Enquanto uma prática social, o conceito de governança reivindica uma noção que se afina, sobremaneira, com a noção de prática de governo elaborada por Foucault. Para este autor, governar consiste no exercício de poder que incide sobre as condutas. Se “a ‘conduta’ é, ao mesmo tempo, o ato de conduzir os outros (segundo mecanismos de coerção mais ou menos estritos) e a maneira de se comportar em um campo mais ou menos aberto de possibilidades”, governar é “ordenar a probabilidade”. Em síntese, governar, enquanto exercício de poder, “é estruturar o eventual campo de ação dos outros” (FOUCAULT, 2010, p. 288).

Foucault associa governo sempre à conduta ou “condução de condutas”, pois o termo se aplica tanto ao governo de si como ao governo de outros. Desse modo, governo em Foucault não pode ser somente entendido no sentido restrito que comumente é aplicado, ou seja, como uma instituição estatal. A noção de governo associado à administração do Estado é estendida para a temática do autocontrole, da condução da família, da direção da alma (FOUCAULT, 2010, p. 288).

Para Foucault, em uma sociedade, as formas e lugares de governo dos outros são múltiplas: “superpõem-se, entrecruzam-se, limitam-se e anulam-se, em certos casos, e reforçam-se, em outros”. E, para o autor, nas sociedades contemporâneas, o Estado configura

simplesmente uma das formas ou lugares de exercício de poder, “mas que, de certo modo, todos os outros tipos de relações de poder a ele se referem” (FOUCAULT, 2010, p. 292)

Todas as formas de governos ou exercício de poder estão dentro do Estado, mas não porque dele derivem.

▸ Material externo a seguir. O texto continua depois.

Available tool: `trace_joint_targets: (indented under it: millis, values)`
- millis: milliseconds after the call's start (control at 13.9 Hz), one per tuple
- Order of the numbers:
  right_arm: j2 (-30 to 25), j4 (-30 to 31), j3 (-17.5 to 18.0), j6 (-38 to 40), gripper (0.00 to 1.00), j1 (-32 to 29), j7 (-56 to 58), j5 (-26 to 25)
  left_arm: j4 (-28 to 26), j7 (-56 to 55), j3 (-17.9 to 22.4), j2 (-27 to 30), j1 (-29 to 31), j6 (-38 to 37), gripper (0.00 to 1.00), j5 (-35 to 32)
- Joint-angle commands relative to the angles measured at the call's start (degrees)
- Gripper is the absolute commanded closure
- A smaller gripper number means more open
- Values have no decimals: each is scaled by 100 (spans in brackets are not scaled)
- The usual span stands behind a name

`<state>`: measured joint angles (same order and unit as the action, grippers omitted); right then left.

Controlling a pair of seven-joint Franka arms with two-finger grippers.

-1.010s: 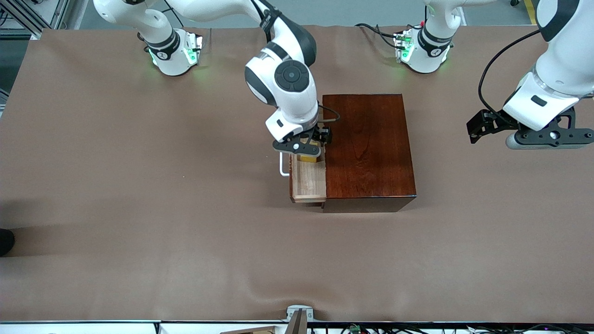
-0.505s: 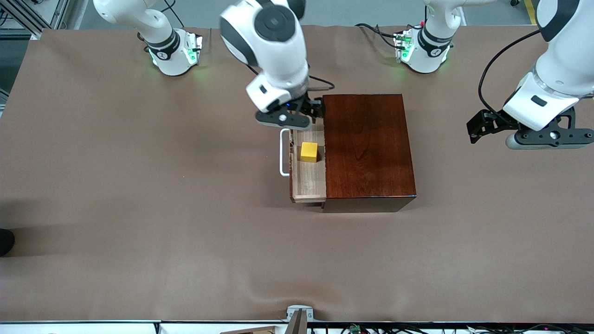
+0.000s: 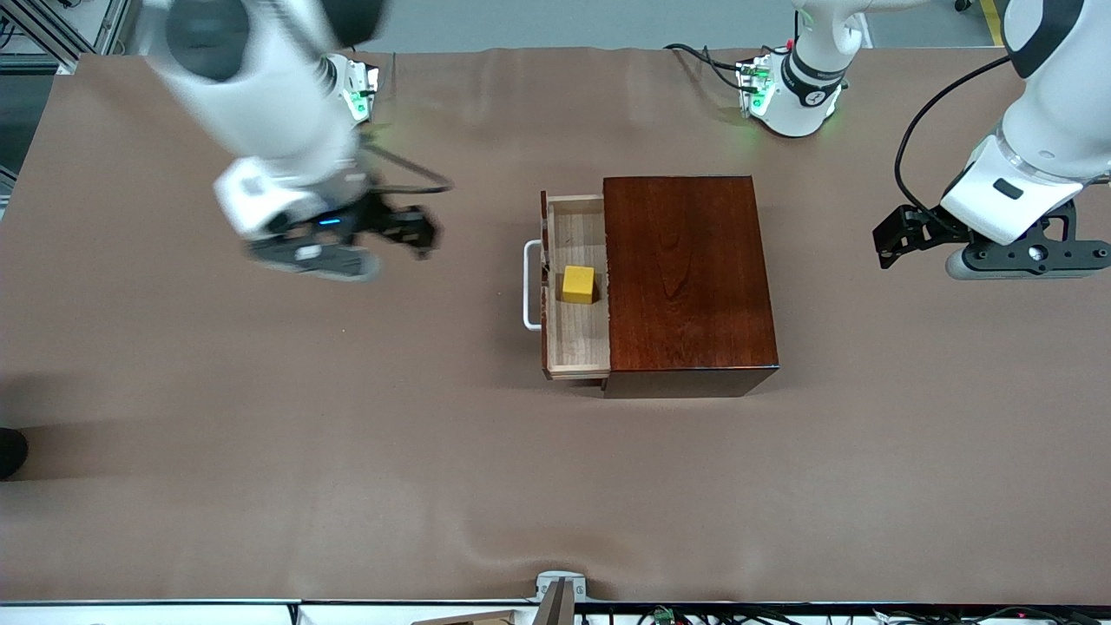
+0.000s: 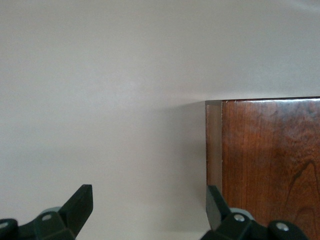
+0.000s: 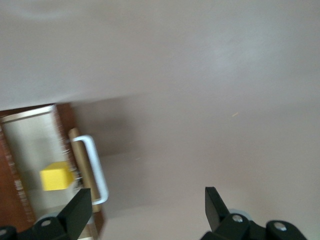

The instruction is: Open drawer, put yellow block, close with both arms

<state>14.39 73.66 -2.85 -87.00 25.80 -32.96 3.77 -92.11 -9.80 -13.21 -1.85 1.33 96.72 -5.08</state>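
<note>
Right gripper (image 3: 347, 247), jaws spread and empty, hangs over bare table toward the right arm's end, apart from the drawer (image 3: 575, 347). Left gripper (image 3: 998, 247) waits, also spread, over the table beside the wooden box (image 3: 686, 278). With the yellow block (image 3: 578, 284) lying in the pulled-out drawer, opening and placing look done; closing remains.

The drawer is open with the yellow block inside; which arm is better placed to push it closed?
Probably the right: its open right gripper hangs over the table facing the drawer handle. The left gripper waits at the wooden box's closed end.
</note>
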Motion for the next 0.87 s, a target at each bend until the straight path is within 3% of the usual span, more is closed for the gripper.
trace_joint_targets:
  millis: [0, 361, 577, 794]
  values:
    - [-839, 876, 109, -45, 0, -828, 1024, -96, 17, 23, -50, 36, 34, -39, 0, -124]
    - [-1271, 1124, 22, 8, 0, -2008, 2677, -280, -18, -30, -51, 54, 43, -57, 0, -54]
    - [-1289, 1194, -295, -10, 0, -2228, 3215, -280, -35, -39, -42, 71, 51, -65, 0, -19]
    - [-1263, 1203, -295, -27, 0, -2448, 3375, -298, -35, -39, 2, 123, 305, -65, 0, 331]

O filósofo explica que isso é um produto da contínua estatização das relações de poder.

[...] ao nos referirmos ao sentido restrito da palavra “governo”, poderíamos dizer que as relações de poder foram progressivamente governamentalizadas, ou seja, elaboradas, racionalizadas e centralizadas na forma ou sob a caução das instituições do Estado. (FOUCAULT, 2010. p. 247).

Governamentalidade é um conceito de Foucault, ou melhor, um neologismo do autor para explicar o pano de fundo dos seus estudos acerca da racionalização do poder. Essa é uma relação de poder e uma prática política de governo correspondente que se desenvolve a partir do século XVIII. O termo governamentalidade faz referência ao poder que se exerce sobre a população por meio dos dispositivos de segurança produzidos pela biopolítica.

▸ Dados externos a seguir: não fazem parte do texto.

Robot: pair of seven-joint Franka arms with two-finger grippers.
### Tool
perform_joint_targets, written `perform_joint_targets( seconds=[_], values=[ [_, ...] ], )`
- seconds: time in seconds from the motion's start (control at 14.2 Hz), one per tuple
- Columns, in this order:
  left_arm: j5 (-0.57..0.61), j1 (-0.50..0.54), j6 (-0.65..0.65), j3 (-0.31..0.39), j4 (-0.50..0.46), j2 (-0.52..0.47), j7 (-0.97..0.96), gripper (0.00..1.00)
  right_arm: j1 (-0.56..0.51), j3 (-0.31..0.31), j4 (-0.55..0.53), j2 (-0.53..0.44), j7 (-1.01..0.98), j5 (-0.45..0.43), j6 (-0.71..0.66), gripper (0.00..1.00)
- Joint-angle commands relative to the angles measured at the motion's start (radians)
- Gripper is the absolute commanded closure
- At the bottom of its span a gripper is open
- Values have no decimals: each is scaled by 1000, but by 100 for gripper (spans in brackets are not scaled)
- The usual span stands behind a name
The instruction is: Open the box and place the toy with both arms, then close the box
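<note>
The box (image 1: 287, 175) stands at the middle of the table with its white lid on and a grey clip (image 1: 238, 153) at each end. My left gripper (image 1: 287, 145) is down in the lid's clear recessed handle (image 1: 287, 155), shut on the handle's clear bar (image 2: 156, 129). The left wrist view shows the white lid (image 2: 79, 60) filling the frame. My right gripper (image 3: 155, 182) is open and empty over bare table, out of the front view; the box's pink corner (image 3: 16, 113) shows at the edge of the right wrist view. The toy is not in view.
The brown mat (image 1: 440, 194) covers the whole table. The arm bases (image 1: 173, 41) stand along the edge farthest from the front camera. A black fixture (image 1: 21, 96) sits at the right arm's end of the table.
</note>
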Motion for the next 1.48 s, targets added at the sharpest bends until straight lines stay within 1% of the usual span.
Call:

Os estudos de Foucault (2010) acerca do governo e da governamentalidade são aproximações ao problema do poder, são instrumentos para sua compreensão. O termo governamentalidade congrega a tecnologia de poder, o “governo”, e a racionalidade política que lhe compete, a “mentalidade”. A Foucault interessava as diferentes formas de como a governamentalidade foi aplicada na história do Ocidente. Em seu formato moderno, a governamentalidade está vinculado ao exercício de gestão das coisas e das pessoas, a um problema de governo, relativo à condução, ao cuidado e sustento dos indivíduos tomados individual e coletivamente no conjunto da população.

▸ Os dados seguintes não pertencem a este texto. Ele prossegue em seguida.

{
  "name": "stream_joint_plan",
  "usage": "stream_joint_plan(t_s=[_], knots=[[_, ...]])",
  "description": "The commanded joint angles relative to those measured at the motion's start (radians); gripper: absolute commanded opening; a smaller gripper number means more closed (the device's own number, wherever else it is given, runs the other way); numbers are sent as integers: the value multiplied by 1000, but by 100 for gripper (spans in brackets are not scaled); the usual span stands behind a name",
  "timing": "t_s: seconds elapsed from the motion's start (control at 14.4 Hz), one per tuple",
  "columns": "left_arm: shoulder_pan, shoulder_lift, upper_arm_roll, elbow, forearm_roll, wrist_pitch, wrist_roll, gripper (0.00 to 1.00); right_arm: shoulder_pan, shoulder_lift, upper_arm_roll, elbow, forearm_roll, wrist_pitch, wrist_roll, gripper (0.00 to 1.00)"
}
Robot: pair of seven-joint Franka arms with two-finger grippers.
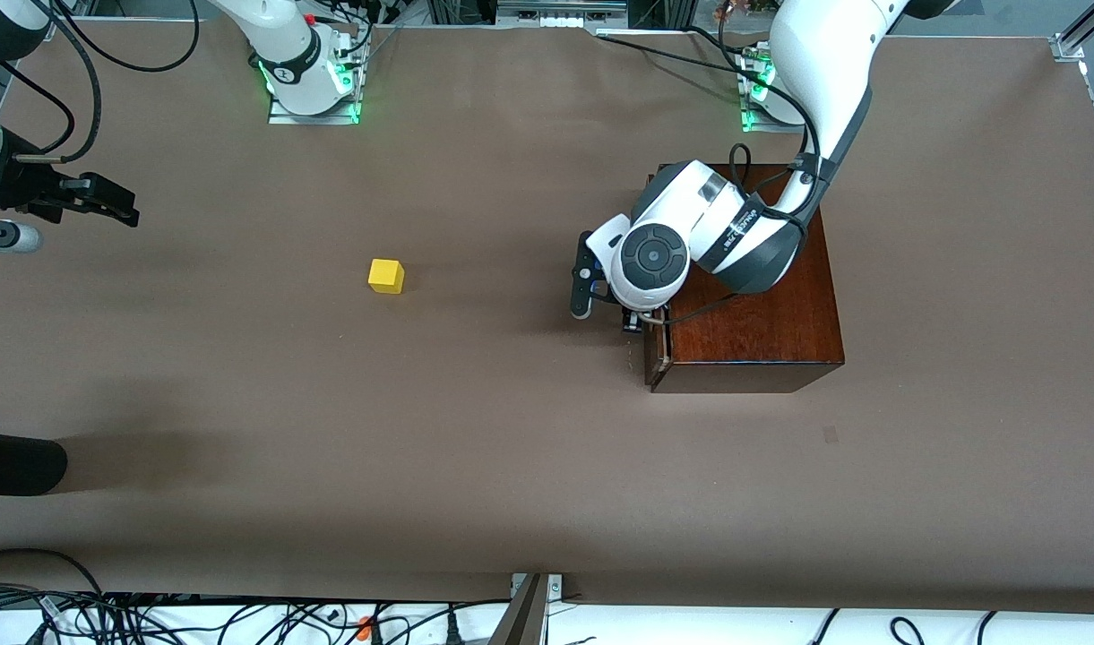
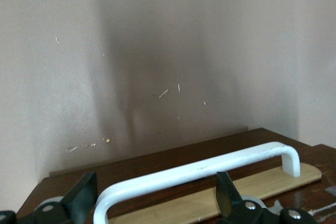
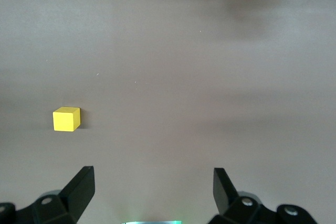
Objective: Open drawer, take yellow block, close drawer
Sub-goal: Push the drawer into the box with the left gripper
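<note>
— Looking at the yellow block (image 1: 386, 276): sitting on the bare table (image 1: 511, 466), out in the open, well apart from the drawer (image 2: 173, 195), toward the right arm's end.

— Looking light and hard, probably. Pinching two flat sides, maybe?

— Seeing the right gripper (image 3: 152, 187) waiting up high, fingers spread wide, holding nothing.

— And the left gripper (image 2: 155, 195)?

— Hanging at the drawer front, fingers apart on both sides of the white handle (image 2: 199, 174), not squeezing yet. Looking stiff and smooth, good for pulling or pushing.
</note>
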Motion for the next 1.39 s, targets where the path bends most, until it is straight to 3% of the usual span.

Ao afinar com a noção de prática de governo desenvolvida por Foucault, a noção de governança, aqui perseguida, deve ser compreendida com base nas táticas de governamentalidade. Dessa forma, governança consiste na mobilização de tecnologias de governo da conduta aliado ao conjunto de saberes no contexto social de governamentalidade. E nos dias atuais, as formas de governanças, estatais e não estatais, estão escritas numa ordem social governamentalizada pelo neoliberalismo.

Como foi dito, Foucault não entende o liberalismo como teoria econômica ou jurídica, mas como racionalidade governamental. Para o autor, a questão a ser perseguida consiste em responder, como “Num sistema preocupado com o respeito dos sujeitos de direito e com a liberdade dos indivíduos, como é que o fenômeno população com seus efeitos e com seus problemas específicos pode ser levado em conta” (FOUCAULT, 2008a, p. 468). Assim, o liberalismo como razão governamental que juridicamente proclama a liberdade do sujeito e economicamente a liberdade do mercado, atua sobre a população por meio de dispositivos de

segurança que limitam e controlam suas escolhas, desejos, comportamento, mobilidade, saúde, alimento, enfim, a vida do indivíduo.